Podía decirle la verdad. Podía explicárselo todo y poner fin a la mentira antes de que se complicara aún más.
Pero entonces el rostro de mi padre apareció en mi mente. El hospital. El dinero.
Me di la vuelta, metí la mano en la de Steven y me incliné para besarlo.
La primera vez que una mentira me había sabido tan amarga.
A la mañana siguiente, Steven puso un cheque delante de mí.
«Toma». Miré fijamente el papel. La cantidad era más que suficiente para cubrir la cirugía de mi padre y mantenerlo cómodo durante meses. Me temblaban las manos cuando lo cogí. Pero en lugar de sentir alivio, lo único que sentí fue vacío.
—Toma.
Miré fijamente el papel. La cantidad era más que suficiente para cubrir la cirugía de mi padre y mantenerlo cómodo durante meses. Me temblaban las manos cuando lo cogí. Pero en lugar de alivio, lo único que sentí fue vacío.

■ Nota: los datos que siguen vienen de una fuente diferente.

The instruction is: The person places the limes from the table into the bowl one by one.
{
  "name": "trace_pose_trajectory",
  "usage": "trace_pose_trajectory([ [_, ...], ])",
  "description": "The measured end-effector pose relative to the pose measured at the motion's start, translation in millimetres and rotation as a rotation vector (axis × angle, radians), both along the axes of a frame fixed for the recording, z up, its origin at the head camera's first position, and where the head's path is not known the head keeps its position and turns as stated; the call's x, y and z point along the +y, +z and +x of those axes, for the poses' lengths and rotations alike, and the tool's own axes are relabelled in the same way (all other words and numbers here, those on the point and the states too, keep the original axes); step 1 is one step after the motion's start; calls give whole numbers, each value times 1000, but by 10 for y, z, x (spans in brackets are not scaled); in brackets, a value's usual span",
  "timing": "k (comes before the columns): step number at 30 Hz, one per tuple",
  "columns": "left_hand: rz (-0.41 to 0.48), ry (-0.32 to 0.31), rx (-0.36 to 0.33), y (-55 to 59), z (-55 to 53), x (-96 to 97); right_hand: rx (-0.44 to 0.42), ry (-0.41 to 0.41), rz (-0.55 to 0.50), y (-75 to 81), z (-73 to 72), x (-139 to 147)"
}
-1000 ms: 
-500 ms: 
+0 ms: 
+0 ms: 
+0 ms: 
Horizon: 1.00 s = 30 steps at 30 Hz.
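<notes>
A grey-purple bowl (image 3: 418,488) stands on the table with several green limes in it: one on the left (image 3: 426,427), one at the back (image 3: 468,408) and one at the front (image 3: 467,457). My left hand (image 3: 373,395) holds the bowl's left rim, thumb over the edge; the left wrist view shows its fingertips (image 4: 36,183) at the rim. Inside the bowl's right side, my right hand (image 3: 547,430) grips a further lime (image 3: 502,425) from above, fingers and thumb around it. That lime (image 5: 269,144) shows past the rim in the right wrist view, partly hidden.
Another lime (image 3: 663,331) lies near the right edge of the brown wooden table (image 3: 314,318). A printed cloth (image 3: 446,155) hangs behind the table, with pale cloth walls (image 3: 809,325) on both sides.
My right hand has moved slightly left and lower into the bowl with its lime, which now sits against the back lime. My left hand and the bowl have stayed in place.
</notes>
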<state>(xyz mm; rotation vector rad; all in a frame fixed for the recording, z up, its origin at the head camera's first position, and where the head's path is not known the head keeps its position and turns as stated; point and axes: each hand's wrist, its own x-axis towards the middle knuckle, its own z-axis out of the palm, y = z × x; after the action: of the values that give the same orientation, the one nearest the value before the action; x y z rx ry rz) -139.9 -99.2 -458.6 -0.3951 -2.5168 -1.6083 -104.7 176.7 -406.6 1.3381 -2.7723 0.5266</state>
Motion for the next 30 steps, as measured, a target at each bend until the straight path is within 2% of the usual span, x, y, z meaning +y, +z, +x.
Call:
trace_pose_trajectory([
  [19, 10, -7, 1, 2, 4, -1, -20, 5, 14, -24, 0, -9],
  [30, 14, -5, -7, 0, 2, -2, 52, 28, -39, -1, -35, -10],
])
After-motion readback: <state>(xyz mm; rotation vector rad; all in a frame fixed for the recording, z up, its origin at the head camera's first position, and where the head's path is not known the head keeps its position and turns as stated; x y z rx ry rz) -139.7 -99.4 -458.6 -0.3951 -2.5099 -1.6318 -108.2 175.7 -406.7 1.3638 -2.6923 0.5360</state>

—Estás haciendo bien tu papel. Quizá deberíamos continuar con esto… ver si hay algo real entre nosotros.
Devolví el cheque a la mesa.
—No puedo. Pensé que podría fingir, pero incluso un día más sería insoportable. La verdad es que… desde el principio, he estado enamorada de tu hermano. Por un momento, Steven no dijo nada.

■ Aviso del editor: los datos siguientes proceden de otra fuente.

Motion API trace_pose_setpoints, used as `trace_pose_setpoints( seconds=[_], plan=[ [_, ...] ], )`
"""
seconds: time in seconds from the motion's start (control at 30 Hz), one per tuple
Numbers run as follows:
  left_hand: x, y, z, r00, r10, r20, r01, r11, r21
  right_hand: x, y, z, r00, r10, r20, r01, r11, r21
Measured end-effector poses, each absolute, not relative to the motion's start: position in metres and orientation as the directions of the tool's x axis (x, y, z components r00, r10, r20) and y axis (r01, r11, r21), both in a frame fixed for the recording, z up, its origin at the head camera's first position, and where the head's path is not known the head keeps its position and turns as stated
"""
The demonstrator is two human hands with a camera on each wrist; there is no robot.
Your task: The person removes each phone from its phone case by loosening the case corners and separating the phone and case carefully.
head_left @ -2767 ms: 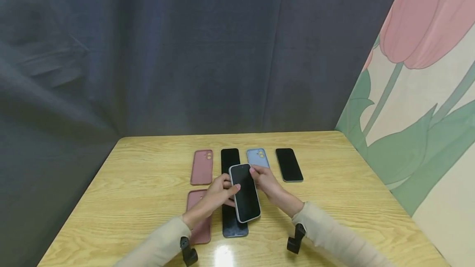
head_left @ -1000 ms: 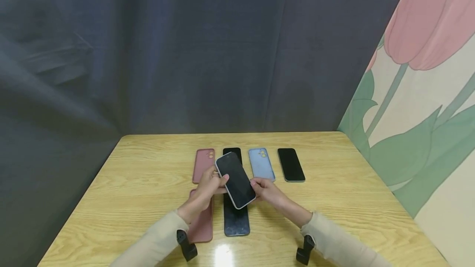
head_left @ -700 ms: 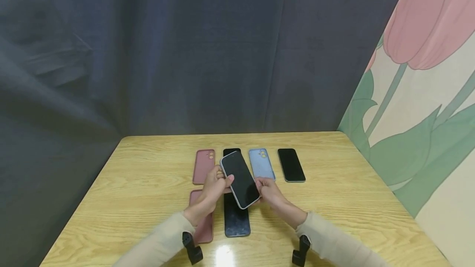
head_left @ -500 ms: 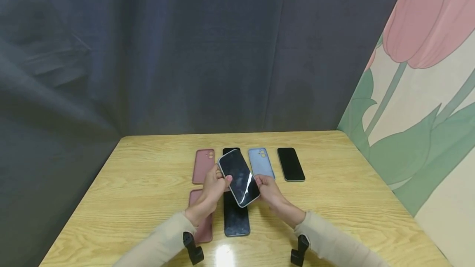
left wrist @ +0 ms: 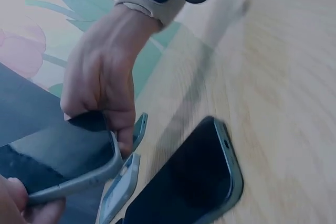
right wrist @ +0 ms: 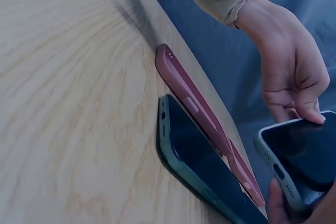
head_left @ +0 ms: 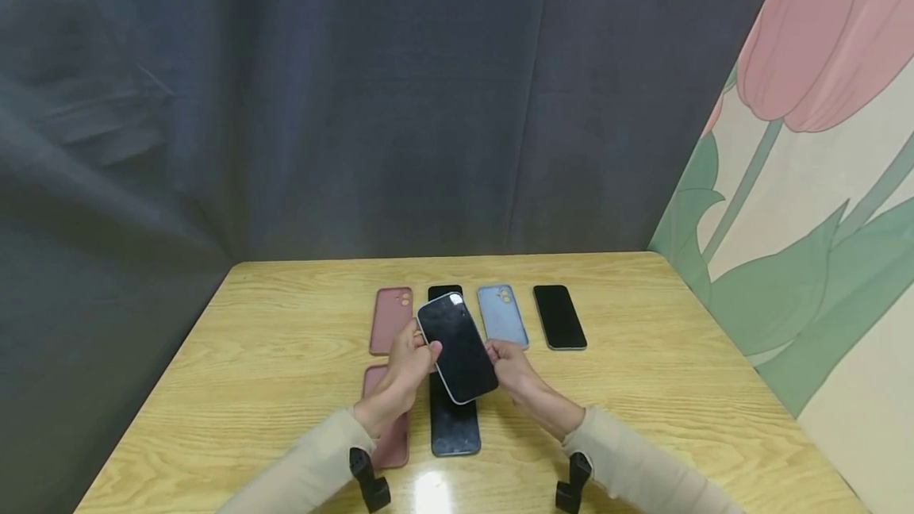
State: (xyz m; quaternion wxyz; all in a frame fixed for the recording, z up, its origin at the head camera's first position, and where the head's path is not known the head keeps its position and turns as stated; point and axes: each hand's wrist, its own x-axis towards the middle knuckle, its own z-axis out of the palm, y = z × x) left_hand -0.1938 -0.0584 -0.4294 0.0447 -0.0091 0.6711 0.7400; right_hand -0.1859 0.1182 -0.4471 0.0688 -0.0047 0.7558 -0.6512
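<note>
A phone with a dark screen (head_left: pixel 457 351), rimmed by a pale case, is held above the table, tilted with its top toward the left. My left hand (head_left: pixel 405 363) grips its left edge, thumb over the screen side. My right hand (head_left: pixel 517 370) pinches the lower right edge, fingers curled; in the left wrist view its fingertips reach the corner of the pale case (left wrist: pixel 84 182). How fully the phone sits in the case, I cannot tell. Beneath it, a dark phone (head_left: pixel 455 428) lies on the table, and another dark phone (head_left: pixel 444 290) shows behind, mostly covered.
Left of the phones lie two pink phone cases, one farther back (head_left: pixel 390 322) and one nearer (head_left: pixel 393 439), partly under my left arm. A light blue phone case (head_left: pixel 503 316) and another dark phone (head_left: pixel 560 317) lie at the back right of the wooden table (head_left: pixel 657 403).
Since the oldest frame, the held phone has turned with its top leftward, and my right hand has slid from its upper right edge to the lower right. Lately only its tilt and screen glare changed slightly.
</note>
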Motion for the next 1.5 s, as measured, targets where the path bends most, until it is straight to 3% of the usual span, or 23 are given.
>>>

«No puedo. Pensé que podría fingir, pero incluso un día más sería insoportable. La verdad es que… desde el principio, he estado enamorada de tu hermano».
Por un momento, Steven no dijo nada. Apretó la mandíbula y golpeó la mesa con los dedos. Me preparé para la ira, las acusaciones, algo. Pero cuando finalmente habló, su voz fue tranquila.
«No puedo retenerte aquí. Gracias por la velada».
Sus ojos se posaron en el cheque sobre la mesa antes de guardarlo en el bolsillo sin decir palabra. Luego, sin volver a mirarme, salió, dejándome sola.
La noche siguiente, justo cuando estaba cerrando el café, se abrió la puerta.
¡Oliver! Dio un paso adelante, sosteniendo algo.
—Tómalo —dijo, apretando el cheque en mis manos—. Aunque no volvamos a vernos nunca más. Quiero ayudar a tu padre.
Lo sabía. Steven debió de contárselo todo.
—Oliver, yo…
—No tenías que mentir —interrumpió con suavidad—. Podrías haber preguntado. Te habría ayudado. Nada de tratos. Nada de farsas.
Las lágrimas me ardían en el fondo de los ojos. Miré el cheque y luego lo volví a mirar. —Siempre me alegraba cuando venías al café. Solía ponerte una galleta más en el plato, con la esperanza de que te dieras cuenta.
Las lágrimas me ardían en el fondo de los ojos. Bajé la mirada hacia la cuenta y luego volví a mirarlo.
«Siempre me alegraba cuando venías al café. Solía poner una galleta extra en tu plato, con la esperanza de que te dieras cuenta».
«Me di cuenta».
«Tomé una decisión desesperada. Solo quería ayudar a mi padre…».
«No tienes que dar explicaciones. Steven se dio cuenta de su error por lo honesto que fuiste. Y gracias a eso, ahora puedo estar aquí contigo». La carga de la culpa, del miedo, de la incertidumbre… No todo fue culpa suya.
«No tienes que dar explicaciones. Steven se dio cuenta de su error por lo honesta que fuiste. Y gracias a eso, ahora estoy aquí contigo».
La carga de la culpa, del miedo, de la incertidumbre, no había desaparecido del todo, pero era más ligera. Oliver miró la cuenta que tenía en las manos y luego me volvió a mirar.
«Vamos. Vayamos al hospital y hablemos con el médico sobre el tratamiento de tu padre».
Exhalé lentamente, sintiendo que el peso de todo se asentaba en algo nuevo. Algo correcto. Asentí, dejando que me cogiera de la mano. Esta vez, no estaba recorriendo mi camino solo.